On parle beaucoup d’un possible référendum sur le maintien de Grèce dans la zone euro actuellement. Même le Ministre allemand des finances, M. Schäuble, s’est prononcé en faveur d’une telle consultation.
Cette soudaine passion pour les référendums, survenant pratiquement dix années après le référendum français sur le projet de traité constitutionnel, est touchante. Les mêmes qui avaient tout fait pour que la parole du peuple français (55% de « non » ne l’oublions pas) soit oubliée se découvrent subitement une âme référendaire.
S’il n’y allait pas du sort de la Grèce, et des principes démocratiques, que l’Union européenne ne cesse de fouler aux pieds, il y aurait de quoi rire aux éclats. Et d’ajouter, à l’encontre de tous ces partisans nouveaux de la pratique référendaire, de ces hommes politiques qui viennent avec un grand sourire nous présenter leur nouvelles bonnes résolutions, « pas ça, pas vous ». Car, cette question des référendums est sérieuse. Il convient d’en clarifier les tenants et aboutissants.
Une option inapplicable.
En réalité, l’option d’un référendum sur une sortie de l’euro est inapplicable. Dans un texte posté sur un site de la gauche américaine, Stathis Kouvelakis écrit ainsi « Le temps est venu d’expliciter le contenu et d’expliquer la viabilité de la stratégie alternative, qui commence avec la double initiative de la suspension des remboursements de la dette et de la nationalisation des banques, et qui se poursuit, si nécessaire avec le choix d’une monnaie nationale approuvée par le public au cours d’un référendum populaire ». De fait, c’est aussi, entre autres, la position de Schäuble. Mais il convient de considérer deux facteurs qui – dans le cas de la Grèce – rendent justement le recours à une procédure référendaire inapplicable :
1 - Un référendum exige un minimum de campagne, d’une durée de 6 semaines (au plus juste) et plus probablement de 12 semaines. Or, les mécanismes de la spéculation monétaire se déclenchent à l’horizon de minutes, voire d’heures. La temporalité d’élections, aussi souhaitables soient elles, n’est tout simplement pas compatible avec le spéculation monétaire. Cette spéculation se manifestera avec une force extrême, sauf si l’on décide de fermer les marchés financiers grecs, et pas seulement les marchés obligataires mais aussi les marchés d’action. On est en présence d’un cas extrême de la spéculation, qui ne pourra être réduit par l’application d’un simple contrôle des capitaux. Il faudra fermer les marchés financiers. Mais, si la fermeture de tous ces marchés est possible, elle ne l’est que pour quelques jours ou l’on change progressivement de système économique. Si la Grèce (et n’importe quel autre pays) devaient laisser l’ensemble des marchés financiers fermés pour plusieurs semaines, on prend le risque de voire l’économie changer de nature, et les investisseurs déserter le pays. La conclusion s’impose alors d’elle-même : il n’est pas possible de tenir un référendum sans déclencher un spéculation massive, et cette spéculation non seulement sera très destructrice pour l’économie ou alors impliquera que le gouvernement ait recours à des modes de contrôles allant bien au-delà d’u simple contrôle des capitaux. Mais, cela aura alors des conséquences politiques importantes, qui sont de nature à fausser le résultat d’un tel référendum.

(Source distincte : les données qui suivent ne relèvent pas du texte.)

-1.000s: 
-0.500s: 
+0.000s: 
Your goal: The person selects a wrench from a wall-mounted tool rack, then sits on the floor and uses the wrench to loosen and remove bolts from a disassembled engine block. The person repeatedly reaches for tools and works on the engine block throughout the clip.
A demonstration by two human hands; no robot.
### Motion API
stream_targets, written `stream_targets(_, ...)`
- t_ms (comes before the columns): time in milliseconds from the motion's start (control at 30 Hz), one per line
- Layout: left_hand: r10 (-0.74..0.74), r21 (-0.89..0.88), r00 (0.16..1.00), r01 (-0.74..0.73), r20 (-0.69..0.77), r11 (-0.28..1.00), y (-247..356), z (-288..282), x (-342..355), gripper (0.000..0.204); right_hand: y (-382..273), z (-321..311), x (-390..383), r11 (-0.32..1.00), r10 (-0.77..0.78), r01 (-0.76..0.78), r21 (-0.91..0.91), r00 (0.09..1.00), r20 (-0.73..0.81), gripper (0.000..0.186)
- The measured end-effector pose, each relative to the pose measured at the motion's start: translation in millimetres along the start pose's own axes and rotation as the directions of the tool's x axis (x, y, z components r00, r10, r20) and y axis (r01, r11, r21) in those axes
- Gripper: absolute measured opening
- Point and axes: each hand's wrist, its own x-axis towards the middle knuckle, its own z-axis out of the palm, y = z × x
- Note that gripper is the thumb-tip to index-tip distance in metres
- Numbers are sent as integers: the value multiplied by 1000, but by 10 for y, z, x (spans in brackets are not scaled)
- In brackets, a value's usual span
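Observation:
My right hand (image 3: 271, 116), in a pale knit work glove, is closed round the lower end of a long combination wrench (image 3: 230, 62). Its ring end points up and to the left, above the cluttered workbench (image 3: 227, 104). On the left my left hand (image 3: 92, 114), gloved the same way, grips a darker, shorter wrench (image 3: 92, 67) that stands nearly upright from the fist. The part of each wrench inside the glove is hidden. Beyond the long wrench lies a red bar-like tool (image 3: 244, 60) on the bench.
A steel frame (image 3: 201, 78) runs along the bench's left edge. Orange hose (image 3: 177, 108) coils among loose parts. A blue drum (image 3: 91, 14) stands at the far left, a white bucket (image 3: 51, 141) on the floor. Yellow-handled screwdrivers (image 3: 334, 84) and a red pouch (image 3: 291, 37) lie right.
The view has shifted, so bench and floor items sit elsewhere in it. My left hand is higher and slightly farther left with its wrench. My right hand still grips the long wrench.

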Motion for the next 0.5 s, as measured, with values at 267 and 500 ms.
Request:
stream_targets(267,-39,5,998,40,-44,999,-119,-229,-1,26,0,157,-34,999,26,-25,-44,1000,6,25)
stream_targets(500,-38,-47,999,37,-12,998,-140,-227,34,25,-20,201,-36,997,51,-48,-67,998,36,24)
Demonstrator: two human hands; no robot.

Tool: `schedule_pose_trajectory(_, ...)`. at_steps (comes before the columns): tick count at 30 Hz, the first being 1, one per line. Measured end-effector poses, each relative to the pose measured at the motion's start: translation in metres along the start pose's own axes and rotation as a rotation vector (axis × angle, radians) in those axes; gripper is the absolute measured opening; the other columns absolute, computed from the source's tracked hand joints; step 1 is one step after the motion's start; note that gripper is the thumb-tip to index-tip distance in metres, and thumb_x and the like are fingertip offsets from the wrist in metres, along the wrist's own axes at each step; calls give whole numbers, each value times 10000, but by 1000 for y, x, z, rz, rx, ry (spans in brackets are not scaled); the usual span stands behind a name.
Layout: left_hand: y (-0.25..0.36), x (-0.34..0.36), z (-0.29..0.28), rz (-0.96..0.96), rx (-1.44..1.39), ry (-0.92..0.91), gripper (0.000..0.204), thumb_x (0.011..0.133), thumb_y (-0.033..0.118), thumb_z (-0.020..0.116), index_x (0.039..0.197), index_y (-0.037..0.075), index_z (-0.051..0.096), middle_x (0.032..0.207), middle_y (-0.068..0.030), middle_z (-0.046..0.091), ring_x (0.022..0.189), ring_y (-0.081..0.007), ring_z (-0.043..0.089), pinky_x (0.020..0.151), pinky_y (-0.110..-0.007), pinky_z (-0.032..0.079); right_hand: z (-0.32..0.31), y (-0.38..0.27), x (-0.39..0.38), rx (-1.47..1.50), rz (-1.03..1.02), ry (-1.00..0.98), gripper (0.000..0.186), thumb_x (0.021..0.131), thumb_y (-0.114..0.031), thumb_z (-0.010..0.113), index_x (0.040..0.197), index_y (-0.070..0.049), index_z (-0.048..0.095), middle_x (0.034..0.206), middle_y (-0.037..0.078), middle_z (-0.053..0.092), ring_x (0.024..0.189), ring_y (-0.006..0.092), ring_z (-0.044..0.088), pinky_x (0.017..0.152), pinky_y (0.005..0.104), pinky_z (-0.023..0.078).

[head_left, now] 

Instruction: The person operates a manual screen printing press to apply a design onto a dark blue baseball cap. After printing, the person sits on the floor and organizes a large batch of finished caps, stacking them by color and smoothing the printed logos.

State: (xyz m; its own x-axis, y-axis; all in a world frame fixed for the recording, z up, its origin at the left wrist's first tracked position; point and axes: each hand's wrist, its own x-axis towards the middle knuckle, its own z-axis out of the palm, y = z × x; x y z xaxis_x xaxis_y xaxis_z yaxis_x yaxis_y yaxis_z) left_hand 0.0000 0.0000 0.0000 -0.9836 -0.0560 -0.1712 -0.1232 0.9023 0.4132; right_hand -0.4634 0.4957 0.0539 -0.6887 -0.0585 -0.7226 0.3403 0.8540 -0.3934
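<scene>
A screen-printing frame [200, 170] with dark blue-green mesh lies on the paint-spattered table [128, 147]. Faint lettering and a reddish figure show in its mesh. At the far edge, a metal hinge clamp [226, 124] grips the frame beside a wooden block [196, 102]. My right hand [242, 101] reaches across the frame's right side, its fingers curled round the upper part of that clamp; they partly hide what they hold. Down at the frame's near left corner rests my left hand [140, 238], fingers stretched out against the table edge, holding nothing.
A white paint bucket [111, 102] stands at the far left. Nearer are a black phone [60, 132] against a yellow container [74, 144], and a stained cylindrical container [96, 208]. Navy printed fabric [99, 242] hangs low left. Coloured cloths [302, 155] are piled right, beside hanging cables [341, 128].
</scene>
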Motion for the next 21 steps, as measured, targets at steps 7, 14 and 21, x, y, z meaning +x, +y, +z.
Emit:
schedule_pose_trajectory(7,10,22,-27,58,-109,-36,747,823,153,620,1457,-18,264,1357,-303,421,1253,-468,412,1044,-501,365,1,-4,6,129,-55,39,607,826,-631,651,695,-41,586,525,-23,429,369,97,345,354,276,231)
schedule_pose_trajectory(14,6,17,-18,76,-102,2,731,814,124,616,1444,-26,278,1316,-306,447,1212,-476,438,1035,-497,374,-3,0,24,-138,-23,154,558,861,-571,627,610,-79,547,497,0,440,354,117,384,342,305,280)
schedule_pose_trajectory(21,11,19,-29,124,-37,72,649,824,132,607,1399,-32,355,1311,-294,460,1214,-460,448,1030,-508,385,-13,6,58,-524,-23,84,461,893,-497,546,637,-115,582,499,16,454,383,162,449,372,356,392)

2 - Un référendum ne fait sens que dans la mesure où il permet une validation démocratique. Mais, un référendum qui se tiendrait en plein milieu d’une spéculation déchaînée ne permettrait pas aux règles de la démocratie de s’appliquer. On serait loin du débat ouvert que l’on est en droit d’attendre avant un référendum, et qui eut lieu dans le cas des deux référendums de 1993 (Maastricht) et de 2005 (sur le projet de traité constitutionnel). Dès lors, privé du débat serein (même s’il est passionné) un référendum n’est plus une procédure démocratique. Cette dernière nait de la combinaison du débat (dans le cadre de la campagne) et du vote. Or, il faut craindre que dans cette campagne, qui sera par nécessité relativement courte, s’expriment non pas des idées mais des pressions, sous la forme justement de la spéculation. Les conséquences politiques de cette dernière vont fausser le débat, et par voie de conséquences vicier l’ensemble de la nature démocratique de la procédure référendaire.

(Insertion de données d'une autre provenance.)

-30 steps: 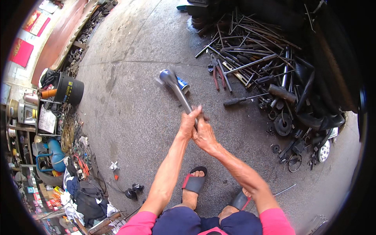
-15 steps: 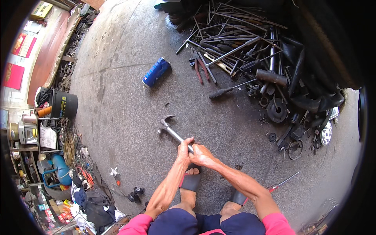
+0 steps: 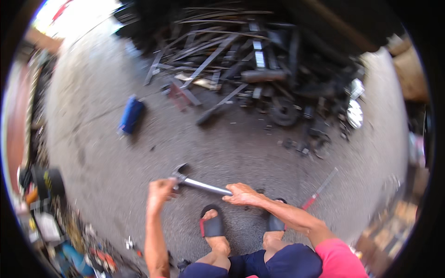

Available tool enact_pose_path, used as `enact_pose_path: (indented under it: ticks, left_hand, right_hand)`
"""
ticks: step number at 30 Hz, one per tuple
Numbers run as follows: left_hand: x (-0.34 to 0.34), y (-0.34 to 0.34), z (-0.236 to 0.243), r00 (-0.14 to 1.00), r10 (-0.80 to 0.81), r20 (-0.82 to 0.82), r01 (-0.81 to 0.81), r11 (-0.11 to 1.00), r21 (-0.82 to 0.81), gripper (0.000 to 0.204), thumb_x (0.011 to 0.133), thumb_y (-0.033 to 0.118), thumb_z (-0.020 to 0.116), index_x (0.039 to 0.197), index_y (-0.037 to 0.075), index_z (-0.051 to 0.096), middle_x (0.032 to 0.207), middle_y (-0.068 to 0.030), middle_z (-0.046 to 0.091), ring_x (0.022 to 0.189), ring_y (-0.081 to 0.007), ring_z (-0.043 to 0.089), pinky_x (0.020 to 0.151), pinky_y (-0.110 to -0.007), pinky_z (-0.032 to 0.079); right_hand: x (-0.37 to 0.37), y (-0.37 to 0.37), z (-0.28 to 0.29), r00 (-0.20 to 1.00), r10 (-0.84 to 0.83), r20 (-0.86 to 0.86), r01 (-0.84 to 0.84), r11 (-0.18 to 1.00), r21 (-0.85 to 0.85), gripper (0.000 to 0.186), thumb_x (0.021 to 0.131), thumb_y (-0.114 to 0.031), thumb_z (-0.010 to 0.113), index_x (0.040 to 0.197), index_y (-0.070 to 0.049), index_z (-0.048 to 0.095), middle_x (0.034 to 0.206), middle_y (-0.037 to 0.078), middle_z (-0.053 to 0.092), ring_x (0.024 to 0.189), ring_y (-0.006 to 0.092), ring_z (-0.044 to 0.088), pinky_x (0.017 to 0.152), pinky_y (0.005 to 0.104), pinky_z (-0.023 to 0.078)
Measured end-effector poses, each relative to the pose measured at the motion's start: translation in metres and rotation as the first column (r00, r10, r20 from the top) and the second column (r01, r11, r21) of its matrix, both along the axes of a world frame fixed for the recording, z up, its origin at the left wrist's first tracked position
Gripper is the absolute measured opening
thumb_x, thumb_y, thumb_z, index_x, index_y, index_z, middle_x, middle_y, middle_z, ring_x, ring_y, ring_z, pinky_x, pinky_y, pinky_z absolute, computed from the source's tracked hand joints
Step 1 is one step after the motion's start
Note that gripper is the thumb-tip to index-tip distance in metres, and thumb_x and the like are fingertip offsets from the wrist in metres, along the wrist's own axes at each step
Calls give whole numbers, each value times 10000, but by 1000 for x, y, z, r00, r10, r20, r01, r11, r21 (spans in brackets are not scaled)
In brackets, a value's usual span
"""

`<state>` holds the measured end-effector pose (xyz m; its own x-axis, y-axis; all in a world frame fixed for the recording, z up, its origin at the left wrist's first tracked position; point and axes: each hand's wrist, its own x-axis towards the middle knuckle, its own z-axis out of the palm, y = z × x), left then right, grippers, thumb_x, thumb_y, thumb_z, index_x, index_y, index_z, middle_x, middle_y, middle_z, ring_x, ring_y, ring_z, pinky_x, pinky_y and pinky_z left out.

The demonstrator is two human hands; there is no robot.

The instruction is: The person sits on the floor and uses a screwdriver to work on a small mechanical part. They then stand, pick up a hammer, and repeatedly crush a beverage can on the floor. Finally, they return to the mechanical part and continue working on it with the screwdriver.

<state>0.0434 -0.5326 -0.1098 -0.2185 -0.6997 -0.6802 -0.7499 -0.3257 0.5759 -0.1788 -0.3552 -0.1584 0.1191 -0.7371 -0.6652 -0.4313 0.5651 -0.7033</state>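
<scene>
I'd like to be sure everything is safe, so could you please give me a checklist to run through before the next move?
1. Right hand closed on the hammer: ok, it grips the handle's end.
2. Left hand placed safely: cannot tell; it is by the hammer's head end, but blur hides whether it touches.
3. Blue can apart from the hammer: ok, it lies on the floor farther ahead.
4. Footwear protective: not ok, I'd say; the sandals are open-toed.
5. Floor beside the feet free of loose tools: not ok; a red-handled tool lies to the right of the right foot.
</scene>
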Motion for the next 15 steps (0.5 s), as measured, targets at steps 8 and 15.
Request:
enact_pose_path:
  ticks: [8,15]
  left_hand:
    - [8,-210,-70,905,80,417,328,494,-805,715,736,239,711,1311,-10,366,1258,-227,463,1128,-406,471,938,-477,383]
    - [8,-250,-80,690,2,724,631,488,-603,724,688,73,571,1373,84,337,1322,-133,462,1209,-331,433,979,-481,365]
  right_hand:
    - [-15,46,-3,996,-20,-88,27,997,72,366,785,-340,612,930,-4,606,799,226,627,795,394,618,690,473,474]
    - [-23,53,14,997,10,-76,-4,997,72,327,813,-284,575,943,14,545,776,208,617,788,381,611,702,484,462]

On le constate, un tel référendum n’est pas praticable sauf à considérer que le référendum n’est là que pour légitimer une décision déjà prise. Mais, l’argument d’impraticabilité du référendum n’est pas le seul que l’on puisse invoquer. Il est douteux que, sur une telle question (la Grèce, ou un autre pays, doit elle rester dans l’Euro ou quitter la zone euro) un référendum soit la procédure adaptée.